José Antonio Abreu Anselmi (May 7, 1939 – March 24, 2018) was a Venezuelan orchestra conductor, pianist, economist, educator, activist, and politician best known for his association with El Sistema. He was honored with the 2009 Latin Grammy Trustees Award, an honor given to people who have contributed to music by the Latin Academy of Recording Arts & Sciences.

Politics and academics
Born in the small Andean city of Valera, Abreu graduated with a summa cum laude as an economist at Universidad Católica Andres Bello in Caracas. For many years, his official biography stated that he had been awarded a PhD degree in Petroleum Economics from the University of Pennsylvania, but El Sistema withdrew this claim in December 2017.  He was elected as a Deputy at the Chamber of Deputies in the Congress of Venezuela in 1963. He served as director of planning at Cordiplan. After his political career, he also worked as a professor of economics and law at Universidad Simón Bolívar and his alma mater. He would return to politics in 1988 to serve as Minister of Culture and president of the National Council of Culture, posts he held until 1993 and 1994, respectively.

Music
Abreu moved to Caracas in 1957 to study composition. Abreu later studied music with Doralisa Jiménez de Medina in Barquisimeto.  Later, he attended the Caracas Musical Declamation Academy in 1957, where he studied piano with Moisés Moleiro, organ and harpsichord with Evencio Castellanos, and composition with Vicente Emilio Sojo. In 1967, he received the Symphonic Music National Prize for his musical ability. It was in 1975 that he founded El Sistema, formally known as the Foundation for the National Network of Youth and Children Orchestras of Venezuela.

This was an innovative youth education method in which music was the primary avenue for social and intellectual improvement. He received the National Music Prize for this work at El Sistema in 1979. Under Abreu's guidance, El Sistema has participated in exchange and cooperation programmes with Canada, Spain, Latin American countries and the United States.

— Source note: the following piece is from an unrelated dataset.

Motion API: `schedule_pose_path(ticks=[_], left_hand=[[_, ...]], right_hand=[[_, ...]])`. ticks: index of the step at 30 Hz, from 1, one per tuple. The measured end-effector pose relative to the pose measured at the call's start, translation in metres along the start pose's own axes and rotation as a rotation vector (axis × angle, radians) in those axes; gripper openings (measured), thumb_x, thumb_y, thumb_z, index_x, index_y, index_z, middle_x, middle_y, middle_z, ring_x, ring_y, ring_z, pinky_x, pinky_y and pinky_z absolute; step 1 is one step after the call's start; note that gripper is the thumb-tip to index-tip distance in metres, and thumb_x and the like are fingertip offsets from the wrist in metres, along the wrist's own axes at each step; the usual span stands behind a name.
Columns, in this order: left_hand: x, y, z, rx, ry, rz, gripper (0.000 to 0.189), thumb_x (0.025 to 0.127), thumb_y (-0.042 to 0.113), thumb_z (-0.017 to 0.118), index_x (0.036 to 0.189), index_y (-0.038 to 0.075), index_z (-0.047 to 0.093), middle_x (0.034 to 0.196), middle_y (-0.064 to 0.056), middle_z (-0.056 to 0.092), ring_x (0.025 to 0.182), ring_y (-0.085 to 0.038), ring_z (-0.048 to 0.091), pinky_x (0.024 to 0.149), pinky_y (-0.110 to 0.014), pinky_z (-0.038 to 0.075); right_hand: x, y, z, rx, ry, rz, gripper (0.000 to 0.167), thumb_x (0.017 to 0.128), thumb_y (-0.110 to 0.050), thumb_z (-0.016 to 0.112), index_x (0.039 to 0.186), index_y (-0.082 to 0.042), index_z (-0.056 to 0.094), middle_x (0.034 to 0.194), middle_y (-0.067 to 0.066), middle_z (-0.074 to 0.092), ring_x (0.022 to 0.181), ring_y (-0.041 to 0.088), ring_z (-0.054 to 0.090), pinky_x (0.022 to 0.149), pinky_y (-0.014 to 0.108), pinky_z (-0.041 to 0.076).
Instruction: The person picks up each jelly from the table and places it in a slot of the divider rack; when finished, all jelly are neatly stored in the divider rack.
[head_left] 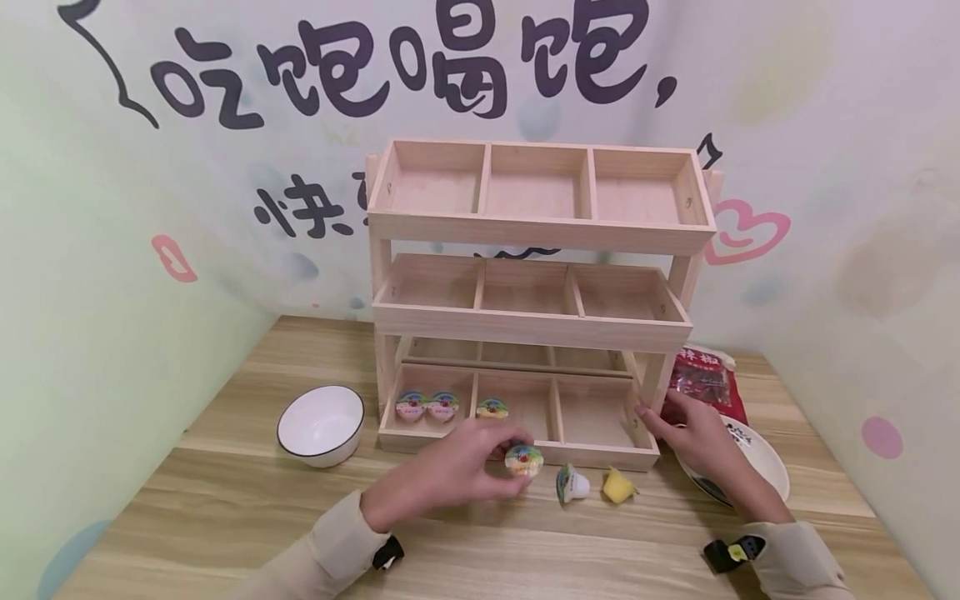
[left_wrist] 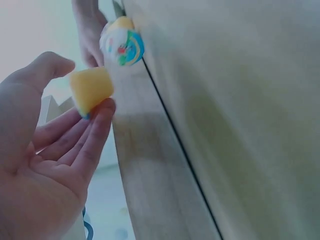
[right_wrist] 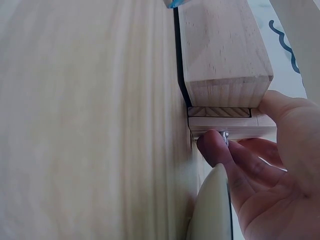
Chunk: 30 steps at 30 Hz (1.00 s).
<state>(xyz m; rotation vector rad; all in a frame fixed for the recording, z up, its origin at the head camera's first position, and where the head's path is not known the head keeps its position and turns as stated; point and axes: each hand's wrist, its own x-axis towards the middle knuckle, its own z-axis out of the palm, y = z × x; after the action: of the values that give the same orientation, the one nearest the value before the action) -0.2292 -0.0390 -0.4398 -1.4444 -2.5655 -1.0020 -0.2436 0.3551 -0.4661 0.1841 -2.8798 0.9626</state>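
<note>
A wooden table (head_left: 225, 500) carries a three-tier wooden rack (head_left: 528, 321). The right hand (head_left: 693, 433) rests against its lower right corner, fingers (right_wrist: 220, 150) loosely extended. The left hand (head_left: 457, 467) pinches a jelly cup (head_left: 523, 460) before the rack's bottom tray.

We get head view from above, facing forward-down at the wooden rack (head_left: 525, 308) on the table (head_left: 225, 500). Left wrist cam sits close, looking along the tabletop past the jelly cup (left_wrist: 90, 89). Right wrist cam hugs the rack's corner (right_wrist: 225, 65); all share the table
</note>
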Motion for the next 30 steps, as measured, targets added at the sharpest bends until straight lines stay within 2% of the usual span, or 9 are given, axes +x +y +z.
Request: schedule_pose_path(ticks=[4, 8, 13, 16, 19, 21, 24, 26, 30], left_hand=[[0.013, -0.002, -0.006, -0.038, 0.058, -0.023, 0.037, 0.093, 0.021, 0.084, 0.125, 0.009, 0.074, 0.111, 0.0, 0.078, 0.094, -0.003, 0.069, 0.083, -0.02, 0.062], [0.025, -0.004, -0.01, -0.078, 0.068, -0.054, 0.037, 0.094, 0.02, 0.083, 0.127, 0.007, 0.073, 0.112, -0.002, 0.079, 0.095, -0.007, 0.072, 0.084, -0.024, 0.063], [0.039, -0.014, -0.01, -0.056, 0.084, -0.053, 0.034, 0.093, 0.021, 0.084, 0.122, 0.006, 0.075, 0.109, -0.003, 0.08, 0.094, -0.009, 0.073, 0.083, -0.021, 0.062], [0.045, -0.021, -0.009, -0.033, 0.082, -0.051, 0.034, 0.092, 0.021, 0.084, 0.121, 0.005, 0.075, 0.11, -0.005, 0.08, 0.095, -0.01, 0.074, 0.086, -0.028, 0.065], [0.049, -0.026, -0.008, -0.009, 0.064, -0.075, 0.037, 0.093, 0.024, 0.085, 0.124, 0.006, 0.076, 0.115, -0.005, 0.081, 0.099, -0.01, 0.073, 0.089, -0.035, 0.065], [0.05, -0.03, -0.008, 0.017, 0.047, -0.093, 0.039, 0.094, 0.027, 0.084, 0.128, 0.008, 0.076, 0.117, -0.003, 0.081, 0.099, -0.009, 0.072, 0.088, -0.034, 0.064], [0.05, -0.035, -0.007, 0.049, 0.017, -0.121, 0.042, 0.096, 0.03, 0.084, 0.132, 0.011, 0.076, 0.116, 0.0, 0.081, 0.091, -0.007, 0.07, 0.08, -0.026, 0.06], [0.05, -0.038, -0.006, 0.061, -0.006, -0.135, 0.043, 0.097, 0.031, 0.083, 0.134, 0.011, 0.075, 0.114, 0.001, 0.081, 0.079, -0.005, 0.065, 0.069, -0.021, 0.053], [0.05, -0.043, -0.005, 0.068, -0.041, -0.151, 0.044, 0.099, 0.033, 0.082, 0.136, 0.011, 0.074, 0.107, 0.001, 0.079, 0.062, -0.002, 0.05, 0.058, -0.019, 0.041]], right_hand=[[0.0, 0.0, 0.0, 0.002, -0.001, 0.0, 0.066, 0.106, -0.048, 0.068, 0.149, 0.001, 0.059, 0.128, 0.025, 0.076, 0.11, 0.037, 0.076, 0.091, 0.055, 0.064], [0.0, 0.001, -0.001, 0.002, -0.003, -0.001, 0.066, 0.106, -0.048, 0.068, 0.149, 0.001, 0.059, 0.128, 0.025, 0.076, 0.111, 0.037, 0.076, 0.091, 0.055, 0.064], [0.0, 0.001, -0.001, 0.006, -0.002, -0.01, 0.065, 0.106, -0.047, 0.069, 0.149, 0.001, 0.059, 0.128, 0.025, 0.076, 0.11, 0.037, 0.076, 0.09, 0.055, 0.065], [0.0, 0.001, -0.001, 0.009, -0.004, -0.011, 0.064, 0.106, -0.046, 0.069, 0.149, 0.0, 0.059, 0.128, 0.025, 0.076, 0.11, 0.036, 0.076, 0.09, 0.054, 0.065], [0.0, 0.001, 0.0, 0.009, -0.007, -0.01, 0.064, 0.106, -0.046, 0.069, 0.15, 0.0, 0.059, 0.129, 0.024, 0.076, 0.11, 0.035, 0.076, 0.09, 0.054, 0.065], [0.001, 0.001, 0.001, 0.007, -0.006, -0.011, 0.064, 0.106, -0.045, 0.069, 0.15, 0.0, 0.058, 0.129, 0.025, 0.075, 0.11, 0.036, 0.076, 0.091, 0.055, 0.065], [0.001, 0.002, 0.002, -0.005, -0.001, -0.012, 0.064, 0.106, -0.046, 0.068, 0.15, 0.0, 0.058, 0.13, 0.025, 0.075, 0.112, 0.038, 0.076, 0.093, 0.057, 0.064], [0.001, 0.002, 0.001, -0.014, 0.001, -0.011, 0.065, 0.107, -0.047, 0.068, 0.151, 0.0, 0.058, 0.131, 0.026, 0.074, 0.113, 0.04, 0.076, 0.094, 0.058, 0.063], [0.0, 0.002, 0.0, -0.022, 0.003, -0.008, 0.066, 0.107, -0.048, 0.067, 0.152, 0.0, 0.057, 0.133, 0.027, 0.074, 0.116, 0.042, 0.075, 0.095, 0.06, 0.062]])
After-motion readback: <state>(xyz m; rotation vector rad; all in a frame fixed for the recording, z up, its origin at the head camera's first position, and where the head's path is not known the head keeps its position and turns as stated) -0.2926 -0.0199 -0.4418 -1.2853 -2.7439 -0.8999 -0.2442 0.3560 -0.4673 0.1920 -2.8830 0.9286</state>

Abreu was the founder of the Simón Bolívar Symphony Orchestra.

Teacher 
Abreu was the teacher to several generations of Venezuelan classical music performers, including Gustavo Dudamel, the musical director of the Los Angeles Philharmonic Orchestra.

Awards and recognition
In 1993, El Sistema was awarded the famous IMC-UNESCO International Music Prize in the institution class. UNESCO also appointed Abreu as a Special Ambassador for the Development of a Global Network of Youth and Children Orchestras and Choirs in 1995 and as a special representative for the development of network of orchestras within the framework of UNESCO's "World Movement of Youth and Children Orchestras and Choirs". This project was created in the context of an inter-disciplinary project "Towards a Culture of Peace". He co-ordinates the programme through the UNESCO office in Caracas. He was also designated a Goodwill Ambassador by UNESCO in 1998.

In 2001, Abreu was honoured with a Right Livelihood Award and was honored with the World Culture Open Creative Arts Award in 2004. Among his numerous awards are the Order of the Rising Sun, Grand Cordon (Japan, 2007), the Glenn Gould Prize (Canada, 2008), the Puccini International Prize (Italy, 2008), the Q Prize with former student and protégé Gustavo Dudamel (USA, 2008) and honorary memberships at the Royal Philharmonic Society (2008, United Kingdom) and the Beethoven-Haus Society (Germany, 2008). Abreu is also co-founder and vice-chairman of YOA Orchestra of the Americas.

When the B'nai B'rith Venezuelan brand gave Abreu their B'nai B'rith Human Rights Award in 2008, Abreu succinctly summarized the goal of El Sistema and of his life's work by saying, "In the struggle for Human Rights, let us vigorously incorporate children's sublime right to music, in whose bosom shines Beingness in its splendor and its ineffable mystery. Let us reveal to our children the beauty of music and music shall reveal to our children the beauty of life.".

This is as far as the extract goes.